Ferdinand Ries (1784-1838): Beethoven's right hand man
Ferdinand Ries was a former pupil of Beethoven's who went on to become indispensable to the composer as his hearing worsened.
Son of the Bonn court musician Franz Ries, Ferdinand was taught piano as a child by Beethoven, who fostered and encouraged his talent.
In October 1801 Ferdinand Ries was sent by his father to Vienna, where Beethoven took him under his wing. In return Ries became indispensable to Ludwig, helping him with the practicalities of composition, dealing with publishers, finding Beethoven lodgings, and generally looking after him as his hearing declined.

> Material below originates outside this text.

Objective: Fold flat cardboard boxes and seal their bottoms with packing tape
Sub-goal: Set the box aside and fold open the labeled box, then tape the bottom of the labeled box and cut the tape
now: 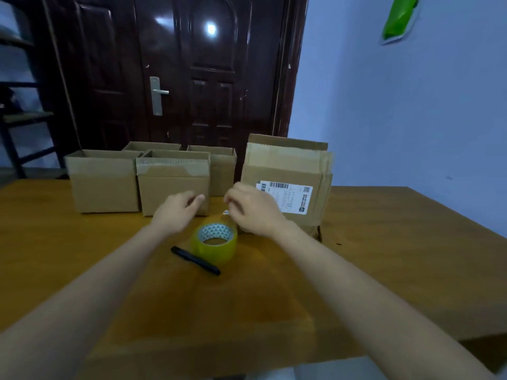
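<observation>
- At far left, an assembled box (103, 182) stands upright on the table (384, 242), mouth open; I cannot see its contents from this angle.
- Next right, a second assembled box (172, 185) with torn tape along its top edge touches the first. Two more open boxes (219, 165) stand behind; their insides are hidden.
- My left hand (178, 209) hovers in front of the second box, fingers loosely curled, grasping nothing that I can make out.
- The tape roll (215, 244) rests flat on the table between my hands; a black pen (195, 260) lies touching its near side.
- My right hand (251, 209) sits just beyond the roll, fingers bent. It may be pinching the tape's loose end; I cannot tell.
- At right, a stack of flat boxes (288, 176) stands on edge, labelled face toward me.
- Risk: if I pull tape without steadying the roll, it may slide and knock the pen away.
- Risk: the stack looks unsupported; a bump from my right forearm could tip it.
</observation>
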The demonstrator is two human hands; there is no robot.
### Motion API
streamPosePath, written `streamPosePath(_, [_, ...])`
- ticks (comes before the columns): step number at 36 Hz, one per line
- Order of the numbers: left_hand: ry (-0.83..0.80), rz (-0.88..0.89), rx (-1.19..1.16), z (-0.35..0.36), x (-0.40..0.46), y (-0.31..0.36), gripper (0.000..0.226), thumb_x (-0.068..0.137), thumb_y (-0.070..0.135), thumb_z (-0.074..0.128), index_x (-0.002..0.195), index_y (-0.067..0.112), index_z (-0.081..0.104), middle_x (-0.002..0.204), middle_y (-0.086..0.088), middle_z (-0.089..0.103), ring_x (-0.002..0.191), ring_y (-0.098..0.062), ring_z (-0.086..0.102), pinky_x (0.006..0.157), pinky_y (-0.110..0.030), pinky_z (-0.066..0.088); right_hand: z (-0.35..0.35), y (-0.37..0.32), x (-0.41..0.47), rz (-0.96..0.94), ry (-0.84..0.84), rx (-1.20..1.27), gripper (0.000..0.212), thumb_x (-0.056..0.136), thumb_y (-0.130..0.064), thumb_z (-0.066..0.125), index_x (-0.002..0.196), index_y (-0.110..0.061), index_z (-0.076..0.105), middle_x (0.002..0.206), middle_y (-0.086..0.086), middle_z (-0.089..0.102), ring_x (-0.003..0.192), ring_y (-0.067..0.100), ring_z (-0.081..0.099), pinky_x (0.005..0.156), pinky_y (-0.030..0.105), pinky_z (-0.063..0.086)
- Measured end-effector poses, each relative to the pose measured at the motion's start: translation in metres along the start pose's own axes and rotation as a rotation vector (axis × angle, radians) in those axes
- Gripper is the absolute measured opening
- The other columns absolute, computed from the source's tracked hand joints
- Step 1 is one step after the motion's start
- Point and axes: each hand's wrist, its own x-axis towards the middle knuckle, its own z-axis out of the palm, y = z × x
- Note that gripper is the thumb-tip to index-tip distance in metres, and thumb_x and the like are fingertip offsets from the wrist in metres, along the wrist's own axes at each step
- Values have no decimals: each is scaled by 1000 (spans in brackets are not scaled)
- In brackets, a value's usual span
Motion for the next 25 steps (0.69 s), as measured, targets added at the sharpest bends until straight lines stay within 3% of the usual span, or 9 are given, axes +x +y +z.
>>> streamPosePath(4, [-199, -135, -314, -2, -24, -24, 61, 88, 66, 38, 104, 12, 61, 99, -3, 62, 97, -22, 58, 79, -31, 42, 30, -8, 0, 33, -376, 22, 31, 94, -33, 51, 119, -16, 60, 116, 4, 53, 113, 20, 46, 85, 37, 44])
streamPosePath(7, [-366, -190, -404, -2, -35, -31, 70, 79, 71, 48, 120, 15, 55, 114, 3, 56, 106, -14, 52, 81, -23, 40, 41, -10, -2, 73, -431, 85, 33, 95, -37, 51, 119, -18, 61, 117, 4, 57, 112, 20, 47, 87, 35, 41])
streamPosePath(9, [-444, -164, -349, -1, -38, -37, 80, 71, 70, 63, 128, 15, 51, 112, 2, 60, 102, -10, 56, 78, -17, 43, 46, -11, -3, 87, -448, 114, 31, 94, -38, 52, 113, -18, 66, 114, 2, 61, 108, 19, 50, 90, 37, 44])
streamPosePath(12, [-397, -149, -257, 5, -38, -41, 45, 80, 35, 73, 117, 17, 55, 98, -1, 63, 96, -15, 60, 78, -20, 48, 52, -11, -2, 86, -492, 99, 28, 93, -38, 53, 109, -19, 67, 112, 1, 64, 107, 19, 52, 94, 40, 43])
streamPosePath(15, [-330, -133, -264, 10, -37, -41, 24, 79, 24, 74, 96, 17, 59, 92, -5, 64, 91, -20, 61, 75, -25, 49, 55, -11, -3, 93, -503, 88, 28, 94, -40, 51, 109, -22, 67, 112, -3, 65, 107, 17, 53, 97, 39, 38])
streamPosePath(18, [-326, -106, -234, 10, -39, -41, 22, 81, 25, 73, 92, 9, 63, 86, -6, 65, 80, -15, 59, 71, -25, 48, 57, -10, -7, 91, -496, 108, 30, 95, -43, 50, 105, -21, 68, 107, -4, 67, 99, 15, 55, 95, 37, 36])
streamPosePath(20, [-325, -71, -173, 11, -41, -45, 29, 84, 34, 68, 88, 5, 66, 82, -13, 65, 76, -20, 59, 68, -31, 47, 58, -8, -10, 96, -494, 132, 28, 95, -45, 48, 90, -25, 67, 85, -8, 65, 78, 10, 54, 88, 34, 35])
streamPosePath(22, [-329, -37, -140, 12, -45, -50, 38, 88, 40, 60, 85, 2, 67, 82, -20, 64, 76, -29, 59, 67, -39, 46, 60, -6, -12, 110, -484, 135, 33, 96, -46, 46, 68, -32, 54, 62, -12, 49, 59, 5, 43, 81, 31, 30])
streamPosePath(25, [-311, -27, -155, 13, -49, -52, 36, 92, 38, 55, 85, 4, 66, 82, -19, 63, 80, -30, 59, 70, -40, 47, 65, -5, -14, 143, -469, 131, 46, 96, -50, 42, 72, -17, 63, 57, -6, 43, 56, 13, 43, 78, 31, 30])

It was Ries who found the lodgings for Beethoven in the Pasqualati Haus, where Beethoven stayed longer than anywhere else and which is today a Beethoven museum.
Beethoven generally took Ries's kindness for granted, often treating him unkindly and blaming him for problems which were not his fault. Ries never allowed it to sour the love and respect he had for Beethoven.
In 1805 Ries - as a German national - was ordered to return to Bonn to be conscripted into the French revolutionary army which had occupied Bonn and the Rhineland. But the smallpox which he had contracted as a child had resulted in the loss of an eye, and he failed the medical.
He returned briefly to Vienna in 1808-9, but then left the city for good. He settled in London in 1813, marrying an English woman, Harriet Mangeon.
On 3rd April 1816 he wrote to Ries: "... All my good wishes, my dear R, and my kindest regards to your dear wife and also to all those beautiful Englishwomen to whom my greetings may give pleasure ..."
A month later he wrote: "... My best greetings to your wife. Unfortunately I have no wife. I have found only one whom no doubt I shall never possess. Yet I am not on that account a woman-hater ..."
As a member of the Philharmonic Society of London Ries was tireless in his promotion of Beethoven's music, and was instrumental in securing him the commission for the new symphony which was to become the Ninth.
He left London in April 1824 after giving a farewell concert, and moved with his wife to Godesberg. He had accumulated considerable wealth from teaching and composition, but lost much of it when the London bank in which he had invested failed.
About 1830 he moved to Frankfurt and in 1834 to Aachen, where he was appointed head of the town orchestra and Singakademie. But the duties of office did not suit him and he returned to Frankfurt two years later.
He died after a short illness in January 1838, at the age of just fifty-three.
Ferdinand Ries was a fine pianist and prolific composer, leaving nearly 180 works, including symphonies, operas, oratorios, chamber music and solo piano pieces - none of which have remained in the repertory.
As one of Beethoven's closest associates, his views on the composer - collated in a book he published with Franz Wegeler in 1838 - are hugely reliable, indeed invaluable.